Sebut saja, saat itu adalah fase yang lumayan krisis dimana aku mulai hilang kendali menyikapi pergaulan sehari-hari atau setiap interaksi dalam ranah kampus. Sebab menuntut ilmu, ujiannya memang berat, apalagi untuk perempuan sepertiku yang berada di lingkungan tak sekondusif sebelumnya (read; dulu waktu hidup berasrama tanpa ada yang namanya ikhtilat). Paling ringkasnya begini; aku nyaris lupa akan prinsipku selama ini karena terlalu sibuk mengurusi konsekuensi dari pilihanku sendiri.

Dan Kepalaku pelan-pelan slalu riuh mempertanyakan apa saja yang melatarbelakangi gelisah bertamu setiap malam. Dan ternyata semua itu adalah akibat dari aku yang kurang bijak menyikapi sekelilingku. Aku memang slalu merasa bahagia bisa berkumpul bersama orang-orang yang sefrekuensi dalam hal hobi yang pada akhirnya malah membuatku terjebak di lingkaran nyaman kurang baik. Aku perempuan dan nyatanya masih terlalu labil perihal menghadapi kebaikan banyak Adam di sekitarku.

Belakangan baru kusadari jika aku hampir saja mencederai prinsip yang selalu kugaungkan sebagai sebuah  usaha menjaga diri. Meski berusaha menghindari, nyatanya aku tetap saja berputar di poros harap yang salah. Membuat hijrah pada akhirnya menjadi jalan yang harus kutempuh sungguh-sungguh.

Setelah perenungan panjang aku mengambil keputusan yang semoga saja menjadi pilihan paling tepat. Aku melepaskan satu harapan atau mimpiku sebab kutahu jika mengejarnya sama saja kembali menjerumuskan diri ke hal-hal yang tidak membawa kebaikan.

Tentu bukan perkara mudah merelakan sesuatu yang sebenarnya sudah di depan mata tuk segera dalam genggaman, namun nurani seolah berbisik pelan: Untuk apa kau mati-matian mengejar bahagiamu sedang Tuhanmu mungkin saja murka (?)

Sebenarnya tak ada yang salah untuk mimpiku.
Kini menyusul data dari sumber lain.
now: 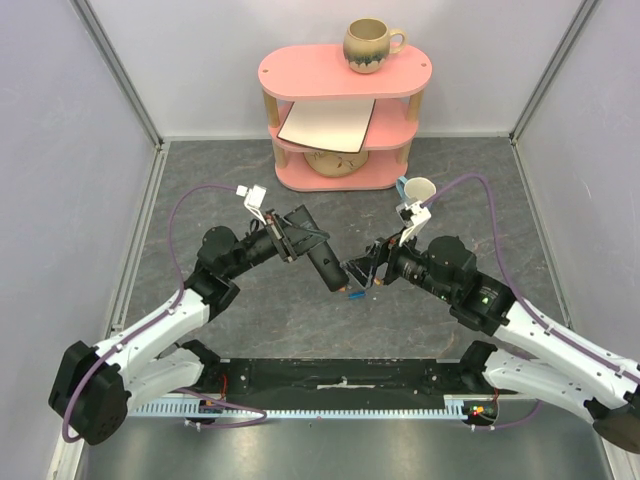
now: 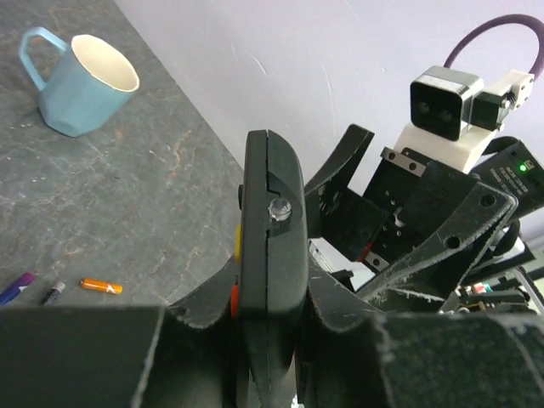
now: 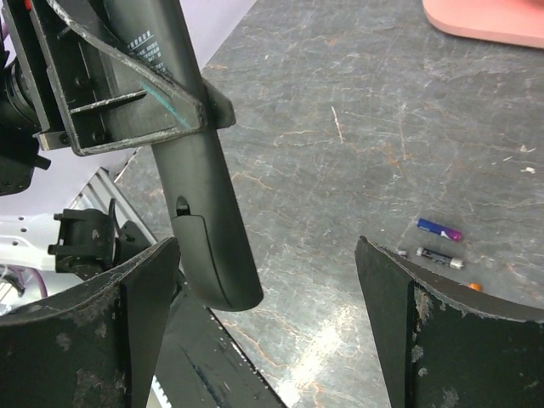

Kesalahan terbesarnya murni hanya ada padaku yang belum mampu memposisikan diri menjauhi peluang dosa slama ini. Berat namun harus kuakui jika mudharat yang kuperoleh lebih banyak dibanding manfaatnya. Maka inilah jalan hijrahku, pergi menjauh, menutup celah-celah keburukan yang sudah pasti akan menambah timbangan keburukanku-kelak.

Kusebut ini hijrah sebab aku betul-betul menarik diri dari kenyamanan yang beberapa bulan ini kunikmati tanpa sadar bahwa sebenarnya sikapku kurang tepat.